Le 1er janvier 2004, l’orchestre Wenge BCBG sort l’album ‘‘Anti-Terro’’. Dans cet opus figure un vrai chef d’œuvre, mais pas facile à retenir pour le commun des mortels tant son texte est très complexe et truffé de mots compliqués qui nécessitent une attention particulière pour mieux les saisir : ‘‘J’suis là’’ de JB Mpiana. Je vais analyser juste une petite partie de cette chanson très riche en références, en la comparant à la réalité évoquée sous forme d’allusion.
JB Mpiana chante en effet : «Je te resterai fidèle lokola Arafat
«Toujours fidèle à sa lutte et achangea jamais look
«Ata ba chars de combat ezingi motéma na nga
«Ba déloger yo dans mon cœur na kondima liwa».
Les faits en référence
1. Yasser Arafat et sa fidélité à son look
L’image de Yasser Arafat, militant de la cause palestinienne et plus tard chef de l’OLP et président de l’Autorité palestinienne) est l’une des plus reconnaissables du XXe siècle. Son style vestimentaire n’était pas une simple question de goût, mais une véritable panoplie politique méticuleusement entretenue pour symboliser la cause palestinienne.
Depuis qu’il a été révélé au monde lors de son discours à la tribune de l’ONU en 1974, l’homme a gardé un habillement caractéristique, comprenant :
a) Le Keffieh (L’élément central)
C’est la pièce maîtresse de son identité. Contrairement au keffieh rouge et blanc (souvent associé à la Jordanie ou à l’Arabie Saoudite), Arafat portait presque exclusivement le keffieh à motifs noirs et blancs. Il le portait d’une manière particulière en disposant la partie retombante du tissu d’un seul côté, sur son épaule droite de manière à ce qu’elle dessine grossièrement la forme de la Palestine mandataire (incluant l’actuel Israël, la Cisjordanie et Gaza).
b) L’uniforme militaire
Arafat ne portait quasiment jamais de costume civil. Son choix s’est porté très tôt sur un uniforme de type saharienne de couleur kaki ou olive.
c) Le pistolet à la ceinture
Pendant une grande partie de sa carrière, notamment lors de ses apparitions internationales célèbres (comme à l’ONU en 1974), il portait un holster avec un pistolet à la hanche.
2. Encerclé par des chars, il refuse d’être délogé : Le siège du palais de la Mouqata’a
En pleine Seconde Intifada, après une série d’attentats-suicides sanglants en Israël, le gouvernement d’Ariel Sharon lance en mars 2002 une vaste offensive militaire en Cisjordanie. L’objectif affiché est d’expulser Arafat, accusé par Israël de diriger les violences, afin qu’il parte en exil. Ce ne fut pas un assaut unique, mais une série d’encerclements qui ont duré plus de deux ans.

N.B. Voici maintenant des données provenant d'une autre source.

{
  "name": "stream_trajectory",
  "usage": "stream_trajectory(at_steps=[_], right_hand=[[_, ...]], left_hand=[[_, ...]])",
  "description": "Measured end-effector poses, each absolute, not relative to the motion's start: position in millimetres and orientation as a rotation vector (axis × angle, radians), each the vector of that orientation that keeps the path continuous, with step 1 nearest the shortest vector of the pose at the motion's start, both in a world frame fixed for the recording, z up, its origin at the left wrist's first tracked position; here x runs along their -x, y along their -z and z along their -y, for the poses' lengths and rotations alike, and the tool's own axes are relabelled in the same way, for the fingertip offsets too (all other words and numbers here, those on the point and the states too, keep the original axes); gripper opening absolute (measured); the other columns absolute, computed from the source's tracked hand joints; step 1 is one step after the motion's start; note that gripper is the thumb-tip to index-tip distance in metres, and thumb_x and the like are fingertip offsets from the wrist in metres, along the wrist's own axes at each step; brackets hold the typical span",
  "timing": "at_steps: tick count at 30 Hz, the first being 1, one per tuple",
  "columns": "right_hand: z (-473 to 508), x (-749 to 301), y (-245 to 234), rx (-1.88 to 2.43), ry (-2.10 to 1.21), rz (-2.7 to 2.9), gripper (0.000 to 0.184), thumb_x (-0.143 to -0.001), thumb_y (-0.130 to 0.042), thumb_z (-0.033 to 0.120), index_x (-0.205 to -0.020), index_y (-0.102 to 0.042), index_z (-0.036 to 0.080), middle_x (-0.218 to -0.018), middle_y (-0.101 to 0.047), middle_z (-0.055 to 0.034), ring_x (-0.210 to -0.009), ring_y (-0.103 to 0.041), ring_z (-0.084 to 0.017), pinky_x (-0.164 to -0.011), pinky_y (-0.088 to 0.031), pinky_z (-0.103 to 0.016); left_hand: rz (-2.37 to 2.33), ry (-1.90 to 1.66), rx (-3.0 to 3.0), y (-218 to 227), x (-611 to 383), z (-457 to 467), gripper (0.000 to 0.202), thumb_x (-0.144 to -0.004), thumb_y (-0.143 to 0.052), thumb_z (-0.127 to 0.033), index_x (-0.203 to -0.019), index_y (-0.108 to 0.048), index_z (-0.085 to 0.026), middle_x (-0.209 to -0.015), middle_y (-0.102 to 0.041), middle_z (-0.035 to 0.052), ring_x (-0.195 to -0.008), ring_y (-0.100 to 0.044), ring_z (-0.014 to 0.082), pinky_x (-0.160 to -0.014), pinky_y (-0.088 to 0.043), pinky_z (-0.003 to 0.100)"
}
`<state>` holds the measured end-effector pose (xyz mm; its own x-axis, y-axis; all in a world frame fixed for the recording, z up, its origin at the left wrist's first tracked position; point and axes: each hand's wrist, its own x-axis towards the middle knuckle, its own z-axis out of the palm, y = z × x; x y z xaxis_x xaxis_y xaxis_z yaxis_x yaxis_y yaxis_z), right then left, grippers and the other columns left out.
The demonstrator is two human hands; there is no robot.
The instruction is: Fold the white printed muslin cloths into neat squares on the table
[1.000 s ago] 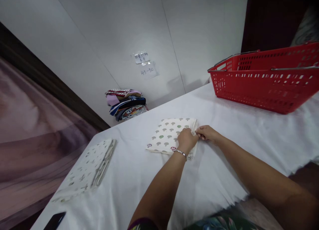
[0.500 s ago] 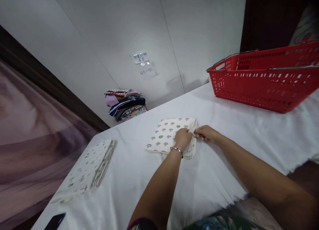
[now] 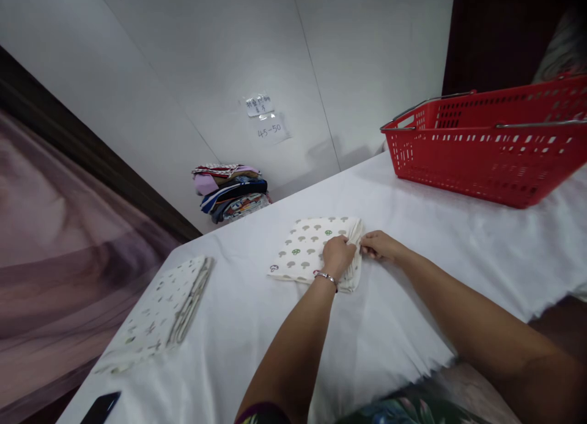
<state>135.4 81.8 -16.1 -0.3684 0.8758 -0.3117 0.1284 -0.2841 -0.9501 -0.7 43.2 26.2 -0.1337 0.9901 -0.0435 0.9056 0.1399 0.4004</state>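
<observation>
So there's a big red plastic basket (image 3: 463, 170) with metal handles (image 3: 541, 123) parked on the white tablecloth (image 3: 394, 210), over on the right. Pale wall (image 3: 192, 63) behind, two paper notes (image 3: 270, 130) stuck on it, the lower one reading "45-50". Below those, a messy pile of folded fabrics (image 3: 233, 191). Pinkish sheer curtain (image 3: 41, 246) hangs far left, plus what looks like a dark phone (image 3: 101, 407) bottom left.

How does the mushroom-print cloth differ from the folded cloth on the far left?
The mushroom cloth has mushrooms in rows; the left cloth has smaller, scattered marks. The left hand rests on the mushroom cloth, with the right hand at its edge; neither touches the left cloth. Both are pale, folded and on the white tablecloth.
</observation>
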Motion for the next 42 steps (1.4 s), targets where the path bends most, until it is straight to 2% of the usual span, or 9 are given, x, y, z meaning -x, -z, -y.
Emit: stream_trajectory(at_steps=[5,10,15,21,27,32,42], right_hand=[[-84,-136,17,1.306,-1.691,1.421,0.021,-0.072,-0.052,0.018,-0.052,-0.047,0.016,-0.038,-0.046,0.0039,-0.031,-0.036,-0.005,-0.032,-0.017,-0.018],[-84,-135,18,1.315,-1.7,1.427,0.024,-0.073,-0.049,0.02,-0.05,-0.046,0.017,-0.036,-0.043,0.004,-0.03,-0.033,-0.004,-0.032,-0.016,-0.018],[-81,-135,15,1.285,-1.694,1.434,0.026,-0.072,-0.051,0.023,-0.047,-0.045,0.017,-0.035,-0.041,0.004,-0.031,-0.032,-0.004,-0.033,-0.015,-0.018],[-80,-137,13,1.248,-1.719,1.424,0.027,-0.073,-0.053,0.029,-0.05,-0.047,0.016,-0.04,-0.045,0.0029,-0.033,-0.035,-0.004,-0.033,-0.017,-0.018],[-81,-133,16,1.248,-1.654,1.35,0.027,-0.078,-0.053,0.036,-0.062,-0.055,0.015,-0.047,-0.053,0.0,-0.038,-0.042,-0.006,-0.035,-0.026,-0.017],[-79,-128,16,1.243,-1.579,1.29,0.025,-0.077,-0.057,0.037,-0.066,-0.054,0.015,-0.053,-0.057,-0.0015,-0.045,-0.05,-0.008,-0.038,-0.031,-0.017],[-75,-123,21,1.227,-1.469,1.308,0.034,-0.069,-0.064,0.047,-0.062,-0.051,0.017,-0.047,-0.049,0.0033,-0.04,-0.042,-0.007,-0.038,-0.031,-0.02]], left_hand=[[-2.203,-0.38,-1.936,-23,-6,-38,0.027,-0.077,-0.051,-0.026,-0.099,-0.065,-0.022,-0.102,-0.066,0.0062,-0.092,-0.06,0.02,-0.075,-0.043,0.027],[-2.277,-0.261,-2.11,-20,-18,-31,0.024,-0.083,-0.046,-0.028,-0.098,-0.061,-0.016,-0.102,-0.06,0.0105,-0.092,-0.058,0.0215,-0.076,-0.043,0.029],[-2.26,-0.227,-2.158,-19,-22,-26,0.032,-0.083,-0.051,-0.039,-0.101,-0.059,-0.014,-0.102,-0.058,0.0121,-0.097,-0.056,0.0245,-0.077,-0.043,0.031],[-2.267,-0.2,-2.122,-21,-21,-29,0.024,-0.085,-0.046,-0.027,-0.1,-0.059,-0.014,-0.1,-0.059,0.0122,-0.094,-0.057,0.0233,-0.076,-0.044,0.031],[-2.257,-0.208,-2.159,-22,-21,-27,0.024,-0.084,-0.047,-0.026,-0.099,-0.062,-0.014,-0.098,-0.059,0.0114,-0.093,-0.057,0.023,-0.075,-0.044,0.03],[-2.245,-0.174,-2.215,-18,-25,-27,0.026,-0.086,-0.044,-0.025,-0.102,-0.061,-0.013,-0.101,-0.058,0.013,-0.095,-0.056,0.024,-0.075,-0.045,0.031],[-2.216,-0.12,-2.372,-11,-34,-24,0.029,-0.088,-0.038,-0.011,-0.111,-0.056,-0.008,-0.098,-0.058,0.0155,-0.094,-0.056,0.0229,-0.077,-0.043,0.03]])
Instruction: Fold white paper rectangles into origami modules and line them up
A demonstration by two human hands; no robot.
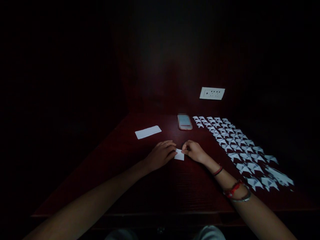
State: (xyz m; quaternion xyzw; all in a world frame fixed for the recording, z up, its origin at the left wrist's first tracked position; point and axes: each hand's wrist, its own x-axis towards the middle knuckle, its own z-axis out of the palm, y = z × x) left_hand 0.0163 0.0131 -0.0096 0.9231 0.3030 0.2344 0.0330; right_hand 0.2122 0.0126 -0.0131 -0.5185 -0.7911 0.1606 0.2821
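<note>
Bare forearms (100, 196) across dark red table (112, 156), left hand (161, 153) and right hand (195, 150) pinching white paper (180, 155), socket (212, 93) on dim wall (160, 83)

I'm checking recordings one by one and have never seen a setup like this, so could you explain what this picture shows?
There is no machine here: a person works with two bare hands. The one picture comes from a camera worn on the head, looking forward and down.

The left hand and right hand meet at a small white paper; whether they pinch or press it is hard to tell.

On the dark red table lie a white paper strip, possibly several stacked, a pixelated flat object, and, to the right, rows of folded white pieces. Beyond the table is a white socket panel.
</note>
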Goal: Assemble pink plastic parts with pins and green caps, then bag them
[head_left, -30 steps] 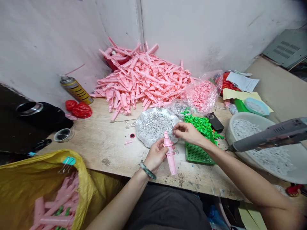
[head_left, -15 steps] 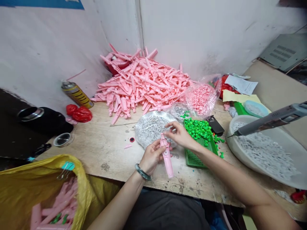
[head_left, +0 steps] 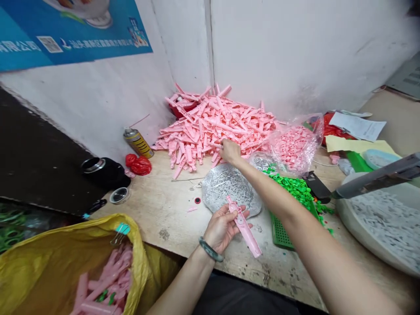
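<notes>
My left hand is closed around a long pink plastic half-shell, held tilted with its open inner side up and its narrow end pointing away. A small round part sits in the middle of the shell. Farther out, my right hand is at the front of a big heap of pink plastic parts, its fingers curled at one pink piece; the fingertips are partly hidden. Beneath the right forearm lies a clear bag of grey small parts and metal rods. Green small parts fill a green basket.
At right, a grey electric screwdriver hangs over a white basin of grey parts. A yellow sack with pink parts stands at lower left. A spray can and a red bag stand near the wall.
My right hand has left the pink half-shell and reached forward to the pink heap. My left hand still holds the half-shell, now tilted more. The camera view has turned left.
</notes>
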### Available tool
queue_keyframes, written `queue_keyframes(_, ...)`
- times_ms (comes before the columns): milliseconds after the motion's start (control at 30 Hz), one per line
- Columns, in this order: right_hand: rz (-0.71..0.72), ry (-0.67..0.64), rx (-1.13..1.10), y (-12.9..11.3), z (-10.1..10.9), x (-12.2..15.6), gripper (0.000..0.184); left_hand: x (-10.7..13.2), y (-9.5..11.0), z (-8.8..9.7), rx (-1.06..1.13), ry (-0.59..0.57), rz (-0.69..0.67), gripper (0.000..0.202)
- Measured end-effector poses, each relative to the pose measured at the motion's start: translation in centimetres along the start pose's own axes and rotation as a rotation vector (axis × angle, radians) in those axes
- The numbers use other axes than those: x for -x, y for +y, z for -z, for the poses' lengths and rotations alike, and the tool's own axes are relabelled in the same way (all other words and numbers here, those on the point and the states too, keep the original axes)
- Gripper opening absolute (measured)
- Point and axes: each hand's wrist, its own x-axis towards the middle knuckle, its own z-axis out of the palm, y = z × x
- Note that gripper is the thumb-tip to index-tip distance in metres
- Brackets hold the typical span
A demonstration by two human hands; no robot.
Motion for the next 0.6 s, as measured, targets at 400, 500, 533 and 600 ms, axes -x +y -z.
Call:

• La destruction physique : Les bulldozers et les chars israéliens ont méthodiquement détruit la quasi-totalité du complexe de la Mouqata’a (un ancien fort de l’époque du mandat britannique).
• L’isolement : À la fin, Arafat et ses derniers fidèles étaient confinés dans quelques pièces d’un seul bâtiment encore debout, privés d’électricité et d’eau courante pendant de longues périodes.
• L’image du bunker : Les télévisions du monde entier montraient Arafat travaillant à la lueur des bougies, entouré de sacs de sable, portant toujours son uniforme et son keffieh, renforçant son image de résistant ultime. Malgré la destruction de sa résidence, et le siège tenu par de nombreux d’assaut, Yasser Arafat refusa catégoriquement de quitter les lieux, préférant, au besoin, mourir sur place.
3. La portée symbolique
Ce siège a paradoxalement redonné à Yasser Arafat une immense popularité alors qu’il était politiquement affaibli.
• Pour les Palestiniens : Il est devenu le symbole de la nation humiliée mais qui ne rompt pas.
• Pour la communauté internationale : Le siège était très controversé. Des militants pacifistes étrangers (les « boucliers humains« ) s’étaient infiltrés dans le bâtiment pour empêcher l’assaut final.
Voilà donc la symbolique utilisée par JB Mpiana dans cette partie de sa chanson ‘‘J’suis-là’’. Comme quoi, les musiciens doivent aussi être cultivés pour produire des œuvres qui ont de la consistance intellectuelle.